Изменить размер шрифта - +

Лена молча вышла из-за стола, кивнула мне:

– Пойдемте.

Был уже поздний вечер – южный, тихий и теплый, которые часто опускаются на Бухарест, город чем-то напоминающий Ленинград, и Будапешт, из которого я выбивал немцев. Мне еще в Москве говорили, что он похож и на Париж, только вдвое меньше и нет в нем ни Елисейских полей, ни Эйфелевой башни, но зато есть фонтаны и самая большая в Европе аллея алых роз.

Я шел с чемоданом по улицам и бульварам, и – странное дело! – меня больше волновала близость удивительной женщины или девушки, – такой молодой и властной, и такой своеобразной в смысле чисто женского магнетизма, подавившего во мне все другие эмоции, – даже, казалось бы, и такие сильные, каковыми бывают страх и смертельные тревоги. Но, может быть, я с момента фридмановской паники уж притерпелся, пообвык и больше не воспринимал угрозы, а может быть, – и это скорее всего, – наш организм в подобных ситуациях способен защищаться, наш мозг из каких-то тайных запасников выбрасывает миллиарды только что дремавших клеток, и они, как засадный полк в Куликовской битве, внезапно появляются на поле боя и теснят противника. Да, удивительно, но это так: я уж больше не боялся, а покорно шел за своей проводницей о одной только мыслью продлить общение с ней, слушать и слушать ее голос, смотреть в ее участливые и немного испуганные глаза.

Вдруг сказал ей:

– Вы принимаете во мне участие. Зачем?

Она остановилась. Смотрела на меня, – и мне казалось, что я даже в полумраке тихого переулка вижу блеск ее синих, но здесь ставших темными глаз.

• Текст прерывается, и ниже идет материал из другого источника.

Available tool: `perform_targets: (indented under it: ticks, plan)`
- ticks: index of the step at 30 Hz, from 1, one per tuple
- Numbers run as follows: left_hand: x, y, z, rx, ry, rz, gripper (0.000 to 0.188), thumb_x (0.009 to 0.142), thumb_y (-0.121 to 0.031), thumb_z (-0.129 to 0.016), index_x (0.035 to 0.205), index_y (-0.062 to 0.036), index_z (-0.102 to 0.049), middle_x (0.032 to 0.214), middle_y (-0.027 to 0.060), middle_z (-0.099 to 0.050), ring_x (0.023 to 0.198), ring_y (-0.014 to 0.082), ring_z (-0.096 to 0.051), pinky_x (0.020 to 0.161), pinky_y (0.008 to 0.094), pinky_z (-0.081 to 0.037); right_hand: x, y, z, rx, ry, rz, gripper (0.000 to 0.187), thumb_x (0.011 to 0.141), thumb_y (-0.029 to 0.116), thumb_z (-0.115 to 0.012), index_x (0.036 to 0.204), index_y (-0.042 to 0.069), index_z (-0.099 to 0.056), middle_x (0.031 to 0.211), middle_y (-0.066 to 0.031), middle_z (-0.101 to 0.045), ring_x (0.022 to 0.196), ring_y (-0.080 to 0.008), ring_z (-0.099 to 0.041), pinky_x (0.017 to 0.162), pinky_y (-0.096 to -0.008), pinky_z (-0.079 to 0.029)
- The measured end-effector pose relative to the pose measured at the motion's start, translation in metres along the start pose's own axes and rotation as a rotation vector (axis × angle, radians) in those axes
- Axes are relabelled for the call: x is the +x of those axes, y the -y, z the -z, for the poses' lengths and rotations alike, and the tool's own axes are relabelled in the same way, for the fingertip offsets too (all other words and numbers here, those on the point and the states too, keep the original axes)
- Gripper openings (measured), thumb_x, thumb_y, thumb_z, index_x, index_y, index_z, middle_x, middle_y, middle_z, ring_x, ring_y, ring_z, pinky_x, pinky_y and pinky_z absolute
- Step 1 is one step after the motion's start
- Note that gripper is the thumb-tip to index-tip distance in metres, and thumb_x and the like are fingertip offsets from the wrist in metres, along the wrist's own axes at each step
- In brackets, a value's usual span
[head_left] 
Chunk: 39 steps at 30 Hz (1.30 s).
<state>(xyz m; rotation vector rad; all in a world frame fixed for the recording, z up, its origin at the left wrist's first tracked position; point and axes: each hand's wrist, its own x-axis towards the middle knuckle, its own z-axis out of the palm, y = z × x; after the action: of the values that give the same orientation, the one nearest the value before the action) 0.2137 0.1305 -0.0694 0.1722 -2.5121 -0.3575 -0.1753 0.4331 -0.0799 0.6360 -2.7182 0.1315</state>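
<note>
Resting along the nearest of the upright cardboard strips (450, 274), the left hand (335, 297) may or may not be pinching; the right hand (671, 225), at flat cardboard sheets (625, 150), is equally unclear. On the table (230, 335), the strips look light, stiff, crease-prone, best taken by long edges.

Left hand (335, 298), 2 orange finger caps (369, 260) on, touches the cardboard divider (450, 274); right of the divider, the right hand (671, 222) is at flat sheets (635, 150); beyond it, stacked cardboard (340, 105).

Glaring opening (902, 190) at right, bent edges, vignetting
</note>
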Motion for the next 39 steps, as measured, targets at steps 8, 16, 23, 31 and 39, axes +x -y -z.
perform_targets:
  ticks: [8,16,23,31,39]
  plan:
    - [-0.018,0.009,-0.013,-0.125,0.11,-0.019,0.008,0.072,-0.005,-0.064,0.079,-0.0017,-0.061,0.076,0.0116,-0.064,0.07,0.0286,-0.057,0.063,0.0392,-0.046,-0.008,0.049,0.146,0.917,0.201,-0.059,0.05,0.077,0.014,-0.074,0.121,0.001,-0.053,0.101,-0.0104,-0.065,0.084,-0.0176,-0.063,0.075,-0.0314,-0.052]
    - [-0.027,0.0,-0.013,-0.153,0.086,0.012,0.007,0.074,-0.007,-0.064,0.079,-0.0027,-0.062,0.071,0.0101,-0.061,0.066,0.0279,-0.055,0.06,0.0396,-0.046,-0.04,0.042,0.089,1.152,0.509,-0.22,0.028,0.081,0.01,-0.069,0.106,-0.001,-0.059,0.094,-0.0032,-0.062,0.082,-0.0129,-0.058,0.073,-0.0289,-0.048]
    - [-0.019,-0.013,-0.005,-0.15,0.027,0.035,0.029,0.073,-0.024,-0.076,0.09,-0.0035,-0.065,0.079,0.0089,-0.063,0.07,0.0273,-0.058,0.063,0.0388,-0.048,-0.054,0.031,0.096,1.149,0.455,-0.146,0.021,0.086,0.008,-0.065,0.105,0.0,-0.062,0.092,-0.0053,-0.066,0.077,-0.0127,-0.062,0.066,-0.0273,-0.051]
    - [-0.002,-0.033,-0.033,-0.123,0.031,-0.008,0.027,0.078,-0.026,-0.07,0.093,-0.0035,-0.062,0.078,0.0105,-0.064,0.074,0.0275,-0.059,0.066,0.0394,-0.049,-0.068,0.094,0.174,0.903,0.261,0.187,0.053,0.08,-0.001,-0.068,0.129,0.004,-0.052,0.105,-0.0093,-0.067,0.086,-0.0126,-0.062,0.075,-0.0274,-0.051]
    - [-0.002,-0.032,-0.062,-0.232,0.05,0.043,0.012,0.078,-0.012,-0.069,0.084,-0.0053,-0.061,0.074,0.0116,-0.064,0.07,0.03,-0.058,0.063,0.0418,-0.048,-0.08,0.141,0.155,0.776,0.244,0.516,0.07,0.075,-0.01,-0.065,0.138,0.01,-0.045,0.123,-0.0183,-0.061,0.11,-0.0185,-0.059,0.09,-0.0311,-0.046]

– Зачем?… А вы., если б я попала в вашу ситуацию, – разве бы не стали помогать мне?

– Как можно?… Я – другое дело. Воспитан на военном братстве. У нас закон: живот положить за други своя.

– Вот и я… живот готова за вас положить.

Отдаленный фривольный намек вырвался у нее нечаянно и рассмешил нас обоих. Мы подошли к подъезду многоэтажного дома, и она большим ключом открыла дверь. Свернули направо в квартиру первого этажа. Свет она не зажигала.

– Военная маскировка.

Была полночь; мы сидели за круглым столом и пили очень вкусный, умело сваренный кофе. На столе лежала коробка шоколадных конфет, крупный ананас и виноград, – а дело было в мае. Вина не было.

– Этим зельем не балуюсь, – сказала Лена, когда мы только еще садились за стол.

И, спустя минуту, мягким, но в то же время твердым голосом заключила:

– Вам тоже не советую. Совсем. Исключить напрочь. Ваша жизнь потребует от вас абсолютной трезвости и ясного ума.

Я молчал. Яркий свет, лившийся из дома, стоявшего напротив, легко проникал через газовые занавески наших окон, и я хорошо различал черты лица моей хозяйки. Я очень хотел узнать подробности сложившейся ситуации, но боялся выказать трусость и глубокомысленно молчал.

Говорила Лена:

– Вы были помощником сына Сталина, – вообразите, как это будет звучать на Западе!

– На Западе?

– Да, на Западе. Но где же еще вы сможете жить, если не на Западе? Судьба подвела вас к необходимости сделать выбор: или жить, или умереть. Но умирать вам, как я понимаю, рановато, остается жизнь на Западе.

Было уже далеко за полночь, но спать я не хотел; временами откидывался на спинку стула и, пользуясь тем, что Лена лишь различала мой силуэт, закрывал глаза, и тогда мне чудилось, что я вижу сказочный, романтический сон, где много ярких сцен, постоянно возникают опасности, и я, ведомый за руку волшебной принцессой, легко и весело преодолеваю их, и мы идем вперед, где далеко-далеко восходит заря новой жизни, и я невольно ускоряю шаг, и мы будто бы даже поднимаемся над землей и летим вместе с облаками.

– Трагедии никакой нет, – возвращает меня на землю нежный музыкальный голос.